THE TASK: Give back exactly the lines of the material below that start at the line containing "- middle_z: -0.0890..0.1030" and end at the line containing "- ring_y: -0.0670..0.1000", and no others.
******************************
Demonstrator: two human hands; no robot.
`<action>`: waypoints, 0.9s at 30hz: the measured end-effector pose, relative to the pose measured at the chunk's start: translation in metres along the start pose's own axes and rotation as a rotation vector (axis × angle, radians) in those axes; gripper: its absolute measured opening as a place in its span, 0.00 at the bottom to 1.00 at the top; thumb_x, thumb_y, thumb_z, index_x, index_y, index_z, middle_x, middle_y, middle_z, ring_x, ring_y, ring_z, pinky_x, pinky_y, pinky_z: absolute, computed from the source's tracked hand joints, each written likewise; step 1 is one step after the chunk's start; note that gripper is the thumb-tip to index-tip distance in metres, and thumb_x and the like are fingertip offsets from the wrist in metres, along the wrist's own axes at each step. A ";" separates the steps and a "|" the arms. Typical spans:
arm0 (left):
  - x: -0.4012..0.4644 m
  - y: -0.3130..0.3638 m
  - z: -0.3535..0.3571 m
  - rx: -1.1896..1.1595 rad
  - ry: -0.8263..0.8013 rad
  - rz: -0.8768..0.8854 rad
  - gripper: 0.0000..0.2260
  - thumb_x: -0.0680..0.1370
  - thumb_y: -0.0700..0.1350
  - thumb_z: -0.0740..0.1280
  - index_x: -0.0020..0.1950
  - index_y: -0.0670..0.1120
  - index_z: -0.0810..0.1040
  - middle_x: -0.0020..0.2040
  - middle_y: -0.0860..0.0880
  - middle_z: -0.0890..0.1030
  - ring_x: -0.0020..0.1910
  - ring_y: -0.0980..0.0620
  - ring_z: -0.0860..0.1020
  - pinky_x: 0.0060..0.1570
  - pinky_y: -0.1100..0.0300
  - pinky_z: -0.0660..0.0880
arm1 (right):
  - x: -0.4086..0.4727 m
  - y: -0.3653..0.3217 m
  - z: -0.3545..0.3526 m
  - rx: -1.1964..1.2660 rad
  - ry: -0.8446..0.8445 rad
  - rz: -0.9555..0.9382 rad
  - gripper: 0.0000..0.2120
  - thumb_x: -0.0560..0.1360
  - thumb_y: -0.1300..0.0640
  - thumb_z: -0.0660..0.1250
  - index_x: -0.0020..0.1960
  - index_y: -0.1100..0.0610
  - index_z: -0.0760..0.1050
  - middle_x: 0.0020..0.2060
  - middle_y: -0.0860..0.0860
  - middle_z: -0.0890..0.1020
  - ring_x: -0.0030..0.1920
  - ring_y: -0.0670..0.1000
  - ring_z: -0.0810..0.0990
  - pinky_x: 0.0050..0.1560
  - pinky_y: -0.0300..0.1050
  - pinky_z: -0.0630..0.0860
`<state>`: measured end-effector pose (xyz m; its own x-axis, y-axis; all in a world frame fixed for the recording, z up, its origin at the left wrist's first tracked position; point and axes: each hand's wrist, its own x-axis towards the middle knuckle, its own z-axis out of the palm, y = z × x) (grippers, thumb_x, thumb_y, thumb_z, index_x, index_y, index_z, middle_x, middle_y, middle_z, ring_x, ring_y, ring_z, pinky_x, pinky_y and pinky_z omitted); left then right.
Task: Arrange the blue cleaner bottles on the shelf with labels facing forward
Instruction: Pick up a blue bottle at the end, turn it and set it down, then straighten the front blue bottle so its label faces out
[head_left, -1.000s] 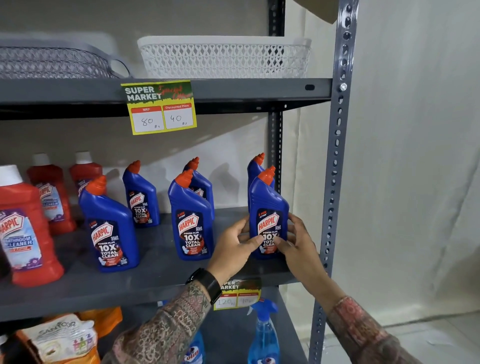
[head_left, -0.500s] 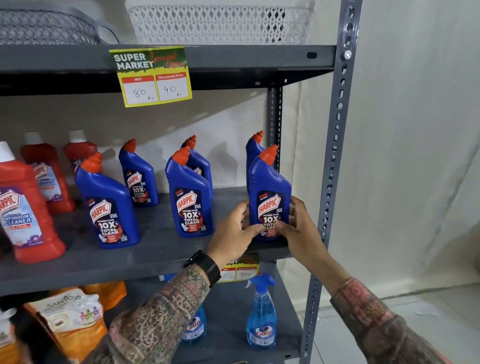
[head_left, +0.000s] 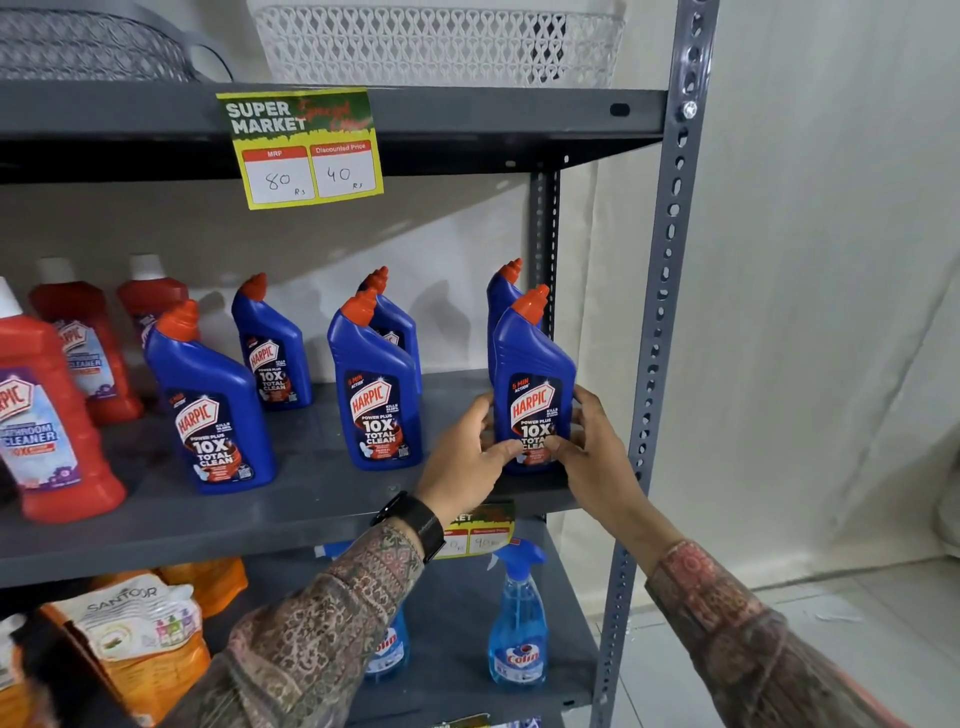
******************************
YOUR RESPONSE:
  - middle_z: -0.0890..0.1030
  - ring_x: -0.0020..0.1910
  - ring_y: -0.0980..0.0620
  - ring_z: -0.0860..0.1020
  - pinky_x: 0.0060..0.1570
  - pinky_y: -0.1100..0.0300
  - pinky_z: -0.0660..0.0880
arm1 (right):
  - x: -0.4086..0.4727 m
  - y: -0.3653..0.3217 m
  - z: -0.3545..0.3526 m
  - rx: -1.1964..1.2660 rad
  - ry: -0.8446..0.8445 rad
  - rz: -0.9555..0.9382 rad
  - gripper: 0.0000..0.2120
  - thumb_x: -0.0560..0.1360
  - thumb_y: -0.1300..0.0640
  - thumb_z: -0.0660..0.1250
  - index_x: -0.0020..0.1960
  - index_y: -0.1100..0.0610
  - index_z: -0.0760..0.1050
  - middle_x: 0.0020..0.2060
  - middle_y: -0.0860..0.0860
  - middle_z: -0.0890..0.1020
  - ring_x: -0.0030..0.1920
  - ring_y: -0.0670..0.1000

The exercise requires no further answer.